All of the listing is to be written out word for word, with the pictures left out.
Segment Open
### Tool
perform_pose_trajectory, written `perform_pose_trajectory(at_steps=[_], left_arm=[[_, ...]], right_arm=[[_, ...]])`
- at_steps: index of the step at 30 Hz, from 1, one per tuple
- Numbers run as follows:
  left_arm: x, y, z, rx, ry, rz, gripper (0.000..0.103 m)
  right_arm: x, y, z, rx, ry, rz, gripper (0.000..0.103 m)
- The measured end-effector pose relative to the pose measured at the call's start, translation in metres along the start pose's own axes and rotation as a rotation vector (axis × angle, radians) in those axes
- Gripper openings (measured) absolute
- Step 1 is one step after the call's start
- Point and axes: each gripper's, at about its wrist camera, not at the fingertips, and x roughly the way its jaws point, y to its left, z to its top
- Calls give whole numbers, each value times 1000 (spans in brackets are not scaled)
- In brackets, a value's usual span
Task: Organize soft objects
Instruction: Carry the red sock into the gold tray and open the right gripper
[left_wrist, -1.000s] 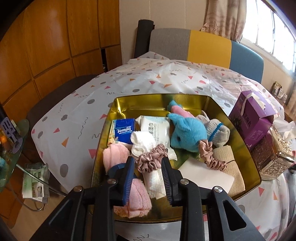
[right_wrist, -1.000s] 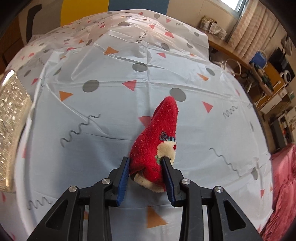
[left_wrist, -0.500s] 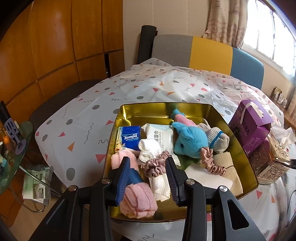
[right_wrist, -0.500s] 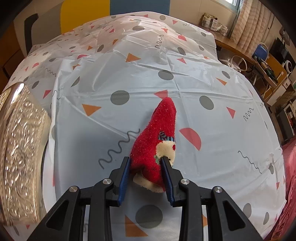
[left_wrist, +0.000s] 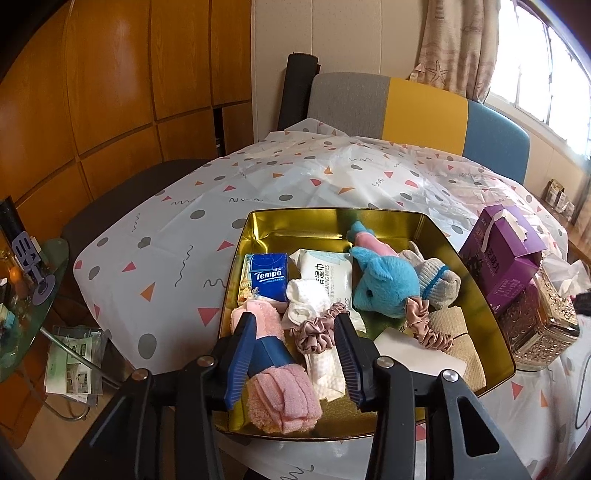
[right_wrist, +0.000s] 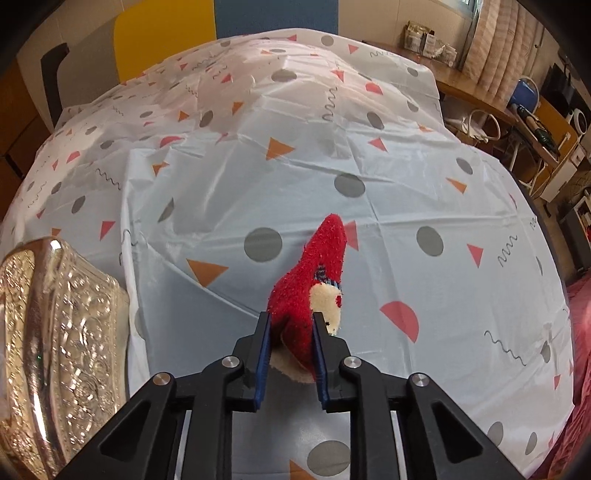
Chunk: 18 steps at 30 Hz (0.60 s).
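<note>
A gold tin (left_wrist: 332, 214) on the patterned tablecloth holds a mauve scrunchie (left_wrist: 316, 332), a pink rolled towel (left_wrist: 284, 398), a blue plush (left_wrist: 384, 284), a Tempo tissue pack (left_wrist: 267, 275), a wipes pack (left_wrist: 327, 273) and a second scrunchie (left_wrist: 424, 325). My left gripper (left_wrist: 293, 321) hangs over the tin's near side. Its jaws are opening, and the mauve scrunchie lies loose beyond them. In the right wrist view a red fuzzy sock (right_wrist: 314, 273) with a cream patch hangs above the cloth. My right gripper (right_wrist: 291, 317) is closing, its pads squeezing the sock's lower end.
A purple carton (left_wrist: 506, 254) and an embossed silver box (left_wrist: 543, 321) stand right of the tin; the silver box (right_wrist: 62, 332) also fills the right view's left edge. A multicoloured chair back (left_wrist: 417, 110) is behind the table. A glass side table (left_wrist: 29, 288) stands at the left.
The left jaws have spread and let go of the mauve scrunchie, which now rests in the tin. The right jaws have tightened on the red sock and carried it towards the silver box.
</note>
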Motion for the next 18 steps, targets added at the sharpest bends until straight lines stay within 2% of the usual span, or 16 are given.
perform_pose_trajectory(at_steps=[4,9,14,18], left_arm=[[-2,0,1,-1,-4,1,45],[-2,-1,1,1,-2,1,45],[-2,-1,0,4,-1,1,45],[-1,-1,0,1,0,5,45]], right_arm=[[-22,3,20,2,-63,12,19],[-69,18,49,-32,-182,54,19],[-130,56,62,-121,-321,137,19],[-172,105,51,-245,-409,238,19]])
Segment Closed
* _Exercise answer_
### Tool
perform_pose_trajectory, written `perform_pose_trajectory(at_steps=[_], left_arm=[[_, ...]], right_arm=[[_, ...]])`
- at_steps: index of the step at 30 Hz, from 1, one per tuple
- Numbers run as follows:
  left_arm: x, y, z, rx, ry, rz, gripper (0.000..0.103 m)
  right_arm: x, y, z, rx, ry, rz, gripper (0.000..0.103 m)
- The measured end-effector pose relative to the pose measured at the call's start, translation in metres along the start pose's own axes and rotation as a rotation vector (axis × angle, radians) in those axes
- Gripper openings (measured) absolute
- Step 1 is one step after the call's start
- Point and axes: each gripper's, at about its wrist camera, not at the fingertips, and x roughly the way its jaws point, y to its left, z to its top
- Calls give whole numbers, each value times 1000 (spans in brackets are not scaled)
- In brackets, a value's usual span
Task: Organize soft objects
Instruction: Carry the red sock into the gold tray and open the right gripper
[left_wrist, -1.000s] 
[right_wrist, -1.000s] 
[left_wrist, -0.500s] 
[right_wrist, -0.500s] 
[left_wrist, +0.000s] 
[right_wrist, +0.000s] 
Chunk: 18 steps at 30 Hz (0.60 s).
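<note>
A gold tin (left_wrist: 332, 214) on the patterned tablecloth holds a mauve scrunchie (left_wrist: 316, 332), a pink rolled towel (left_wrist: 284, 398), a blue plush (left_wrist: 384, 284), a Tempo tissue pack (left_wrist: 267, 275), a wipes pack (left_wrist: 327, 273) and a second scrunchie (left_wrist: 424, 325). My left gripper (left_wrist: 293, 321) hangs over the tin's near side. Its jaws are opening, and the mauve scrunchie lies loose beyond them. In the right wrist view a red fuzzy sock (right_wrist: 314, 273) with a cream patch hangs above the cloth. My right gripper (right_wrist: 291, 317) is closing, its pads squeezing the sock's lower end.
A purple carton (left_wrist: 506, 254) and an embossed silver box (left_wrist: 543, 321) stand right of the tin; the silver box (right_wrist: 62, 332) also fills the right view's left edge. A multicoloured chair back (left_wrist: 417, 110) is behind the table. A glass side table (left_wrist: 29, 288) stands at the left.
The left jaws have spread and let go of the mauve scrunchie, which now rests in the tin. The right jaws have tightened on the red sock and carried it towards the silver box.
</note>
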Motion for the next 18 steps, targets added at the sharpest bends until straight lines stay within 2% of the usual span, or 16 are given.
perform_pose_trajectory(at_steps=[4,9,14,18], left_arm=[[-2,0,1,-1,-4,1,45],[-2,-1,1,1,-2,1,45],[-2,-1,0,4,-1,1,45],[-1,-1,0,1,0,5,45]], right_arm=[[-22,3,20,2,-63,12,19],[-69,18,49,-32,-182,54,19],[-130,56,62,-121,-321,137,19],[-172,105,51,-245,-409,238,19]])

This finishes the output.